Jesse Brookstein, “the artist” of Call to Arms, began his beer career with a distributor out East. He moved on to an internship at Brewery Ommegang in Cooperstown, New York, before finding work with Twisted Pine in Boulder. Seven months later, Brookstein found his place at Avery, and remained there for the past six-and-a-half years. “I was surprised when Jesse brought up the idea of a new brewery,” says Cross. “I figured he was Avery for life.”
Chris Bell, “the business” of Call To Arms, entered the industry as most do: he home-brewed in college. He and a buddy planned to open a brewery right after school, but Bell wanted to get some experience first and learn the ropes. His friend ended up opening Aspen Brewing Company a little while later, while Bell found work at Long Trail Brewing Company in Bridgewater Corners, Vermont. After a short stint at Twisted Pine, Bell brewed at Avery for the past three years.

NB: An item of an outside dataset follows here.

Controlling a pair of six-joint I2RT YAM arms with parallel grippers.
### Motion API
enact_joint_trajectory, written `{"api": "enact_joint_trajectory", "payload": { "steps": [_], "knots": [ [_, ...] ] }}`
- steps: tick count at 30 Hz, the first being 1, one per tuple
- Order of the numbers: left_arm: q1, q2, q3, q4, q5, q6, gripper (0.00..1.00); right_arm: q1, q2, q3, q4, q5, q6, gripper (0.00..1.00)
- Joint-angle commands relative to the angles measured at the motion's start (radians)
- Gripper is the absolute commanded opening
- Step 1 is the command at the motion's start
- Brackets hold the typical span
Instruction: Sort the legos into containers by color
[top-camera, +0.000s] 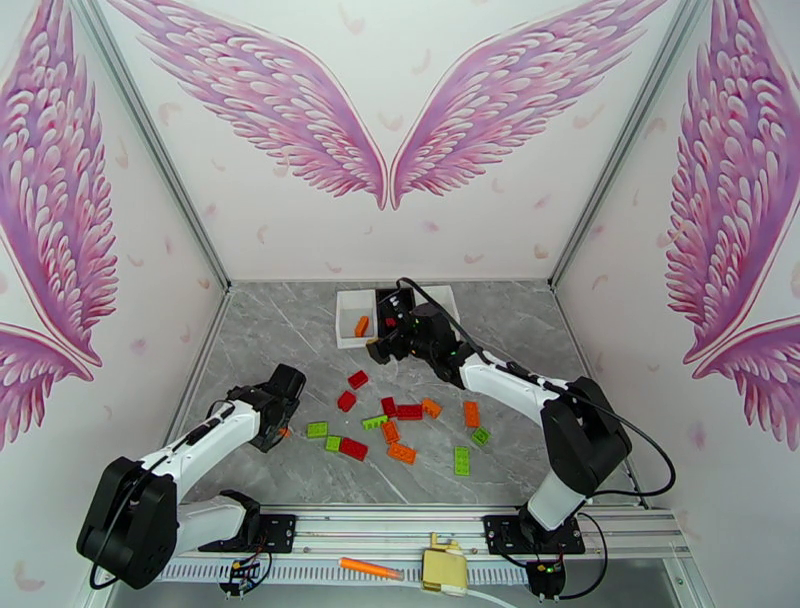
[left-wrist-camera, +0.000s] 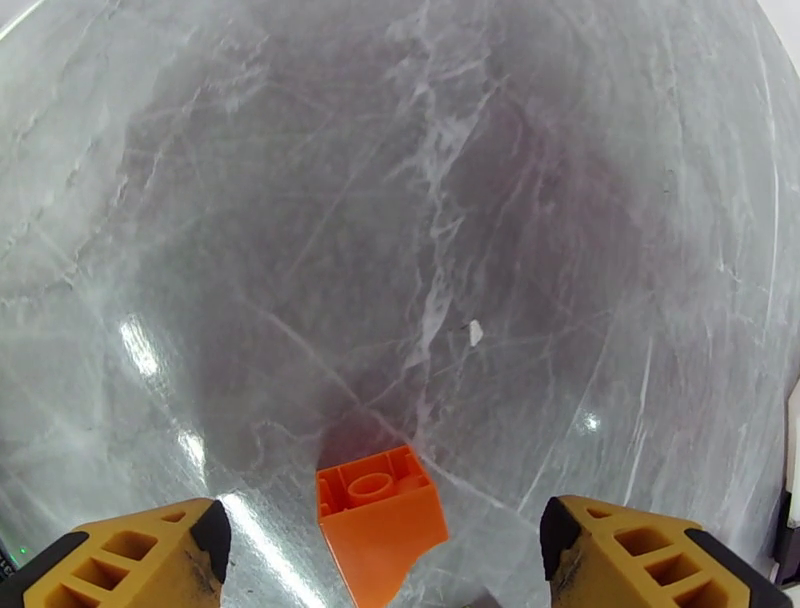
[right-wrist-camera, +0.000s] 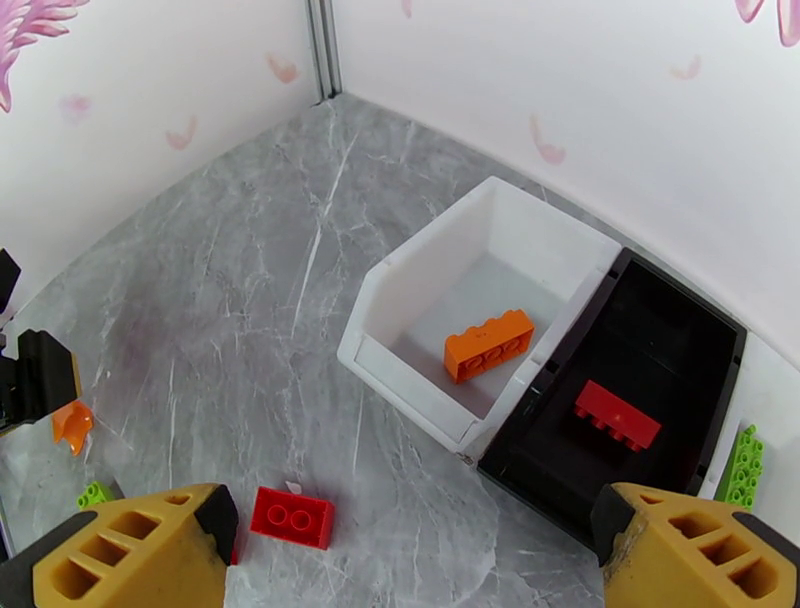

While everyone has been incredibly supportive, from the staff at Avery to mentors Brian Hutchinson and Jason Stengl at Cannonball Creek in Golden to basically everyone who has heard the plan, Call To Arms faces a unique hurdle. With the experience and names the owners carry, expectations will be incredibly high for this new brewery. Will the craft beer consuming public allow Call To Arms the leeway of a new brewery stretching its legs and adjusting to a new system and new recipes? Or will the assumption be perfection from the start?